- _Task_:
Filter this listing down to the lines that contain the word "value", and copy them.

- _Given records_:
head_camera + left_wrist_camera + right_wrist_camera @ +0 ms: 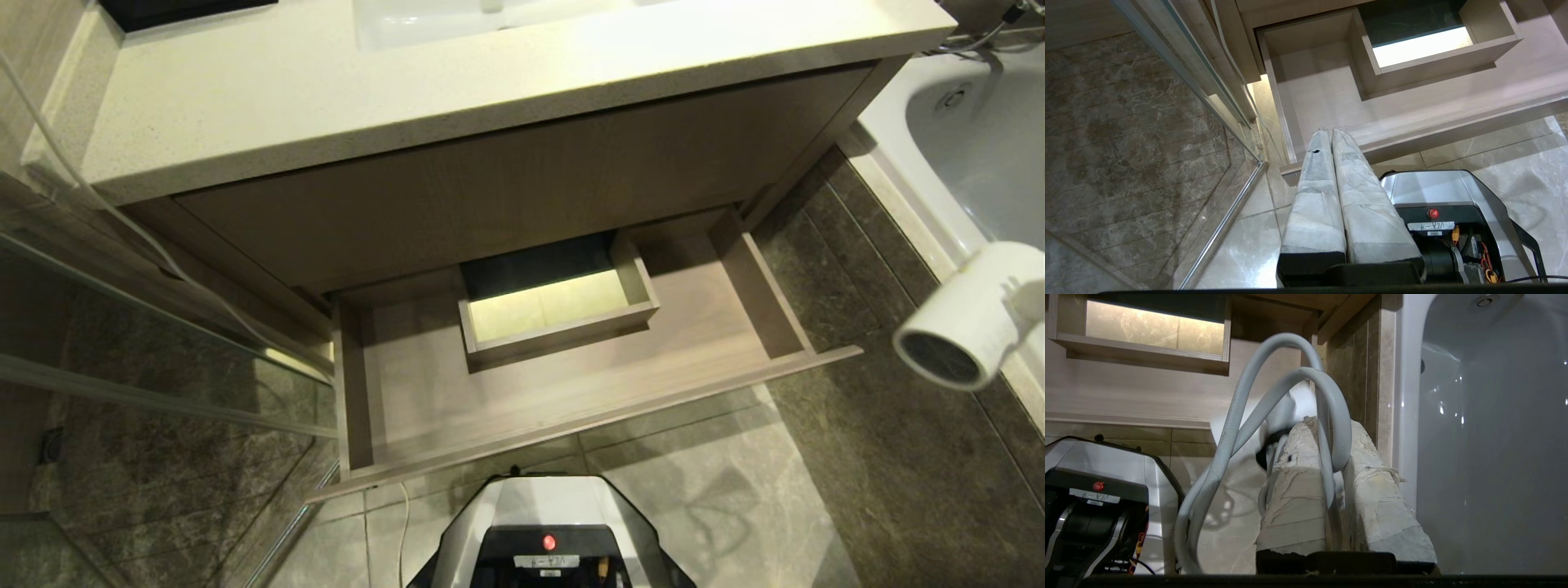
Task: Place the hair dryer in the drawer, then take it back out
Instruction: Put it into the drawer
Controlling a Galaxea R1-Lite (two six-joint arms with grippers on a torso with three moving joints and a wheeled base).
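Only writing in view: a white sticker under the red button on the robot base (549,523), hand-marked, possibly "6-47A"; strokes too blurred to be sure. Drawer (571,384) stands pulled out below the pale speckled stone countertop (343,98), light wood-grain laminate, wide and shallow, flat front edge, with a rectangular boxed cutout (559,314) at its middle back showing lit tile beneath. Hair dryer (967,327) is outside the drawer, in the air at far right over dark marbled floor tile (898,457), beside the glossy white bathtub (980,147); smooth white plastic barrel, round dark mesh grille facing near-left. Right gripper (1327,433), fingers wrapped in worn whitish tape, is clamped narrow on the dryer, thick grey-white cord (1241,416) looping over the fingers. Left gripper (1331,132), same taped wrap, fingers pressed together and holding nothing, hangs over the drawer's near-left corner by the glass shower panel (1167,122).
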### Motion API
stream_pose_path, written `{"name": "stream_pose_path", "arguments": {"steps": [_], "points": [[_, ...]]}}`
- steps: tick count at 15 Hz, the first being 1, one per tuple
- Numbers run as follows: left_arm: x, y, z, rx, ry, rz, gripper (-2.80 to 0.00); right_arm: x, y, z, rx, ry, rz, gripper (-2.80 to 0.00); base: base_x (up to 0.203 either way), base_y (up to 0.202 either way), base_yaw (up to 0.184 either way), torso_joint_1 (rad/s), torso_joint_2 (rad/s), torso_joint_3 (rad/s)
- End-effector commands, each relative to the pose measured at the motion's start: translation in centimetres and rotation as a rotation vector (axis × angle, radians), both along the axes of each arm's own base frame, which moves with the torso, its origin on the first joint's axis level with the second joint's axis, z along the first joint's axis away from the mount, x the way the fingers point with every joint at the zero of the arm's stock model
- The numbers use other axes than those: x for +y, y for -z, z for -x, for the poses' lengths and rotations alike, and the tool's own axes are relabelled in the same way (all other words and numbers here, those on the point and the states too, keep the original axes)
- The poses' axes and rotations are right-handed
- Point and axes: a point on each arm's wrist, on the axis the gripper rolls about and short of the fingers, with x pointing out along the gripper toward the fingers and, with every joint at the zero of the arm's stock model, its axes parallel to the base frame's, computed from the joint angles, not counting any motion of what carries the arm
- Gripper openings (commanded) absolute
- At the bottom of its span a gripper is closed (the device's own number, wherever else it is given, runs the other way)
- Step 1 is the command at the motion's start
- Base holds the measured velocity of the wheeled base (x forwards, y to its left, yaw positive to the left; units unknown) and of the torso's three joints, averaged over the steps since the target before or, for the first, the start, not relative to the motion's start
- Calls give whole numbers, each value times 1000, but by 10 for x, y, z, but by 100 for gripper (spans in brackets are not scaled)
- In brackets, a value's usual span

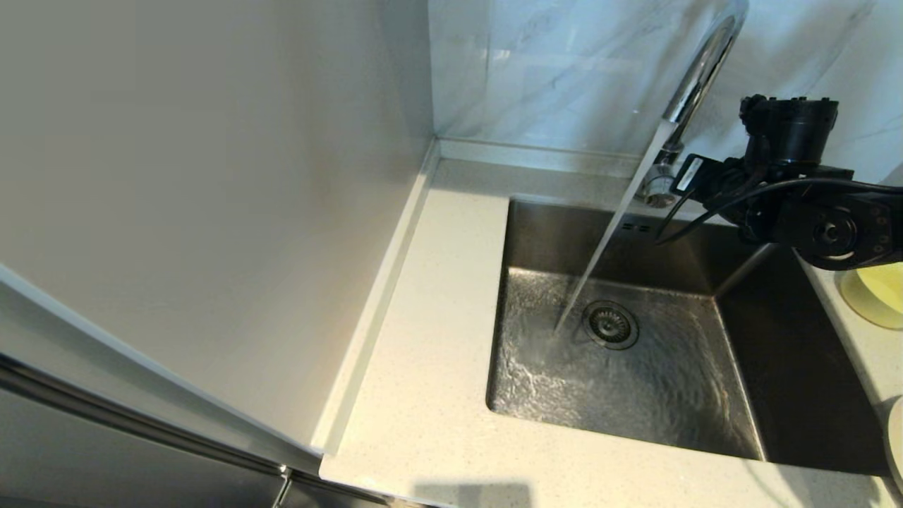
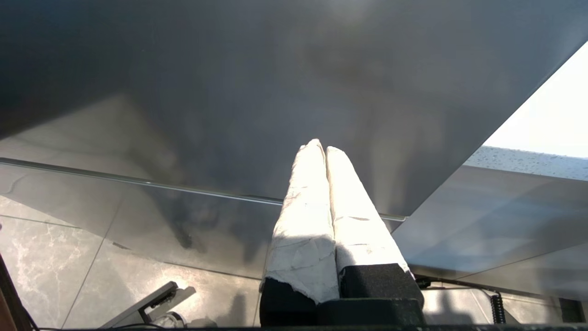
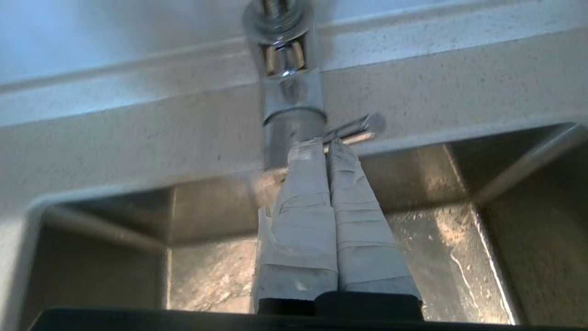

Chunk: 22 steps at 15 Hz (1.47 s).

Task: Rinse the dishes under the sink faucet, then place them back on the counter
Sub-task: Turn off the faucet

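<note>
Head view first: the chrome gooseneck faucet is running, with a stream of water slanting down into the stainless sink and landing just left of the round drain strainer. The basin floor is rippling with water. Two small overflow slots sit on the far wall of the sink. The right arm reaches in from the right side, up by the faucet's base at the far edge of the basin. On the speckled table, right of the sink, there's the pale yellow bowl half hidden behind the arm, and a sliver of the white dish nearer, cut off by the frame edge. Can't spot the chopsticks anywhere.

Left wrist view: the left gripper has its taped jaws pressed together with nothing between them, hanging parked in front of a grey cabinet panel with a tiled floor below.

Right wrist view: the right gripper also has its jaws closed and empty, tips right at the faucet's round base, with the thin side lever just past the fingertips. Whether they touch it, I can't tell.
</note>
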Motion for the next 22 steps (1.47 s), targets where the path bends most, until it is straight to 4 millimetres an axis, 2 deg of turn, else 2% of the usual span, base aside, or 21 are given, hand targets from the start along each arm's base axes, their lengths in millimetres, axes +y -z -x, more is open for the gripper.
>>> {"name": "stream_pose_path", "arguments": {"steps": [1, 7, 11, 14, 18, 22], "points": [[0, 0, 0, 0, 0, 0, -280, -5, 9, -10, 13, 19, 0, -280, 0, 0, 0, 0, 0, 0], [0, 0, 0, 0, 0, 0, -280, -22, -1, -6, -32, 58, -26, -280, 0, 0, 0, 0, 0, 0], [0, 0, 0, 0, 0, 0, -280, -34, 1, -6, -30, 53, -49, -280, 0, 0, 0, 0, 0, 0], [0, 0, 0, 0, 0, 0, -280, -36, 10, -6, -12, 54, -92, -280, 0, 0, 0, 0, 0, 0], [0, 0, 0, 0, 0, 0, -280, -40, 26, 6, 43, 47, -132, -280, 0, 0, 0, 0, 0, 0], [0, 0, 0, 0, 0, 0, -280, -39, 32, 1, 50, 41, -144, -280, 0, 0, 0, 0, 0, 0]]}}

- _Solution below_:
- Calls give whole numbers, each value times 1000, but by 10 for x, y, z, but by 100 for gripper (spans in brackets are not scaled)
- In brackets, a value's usual span

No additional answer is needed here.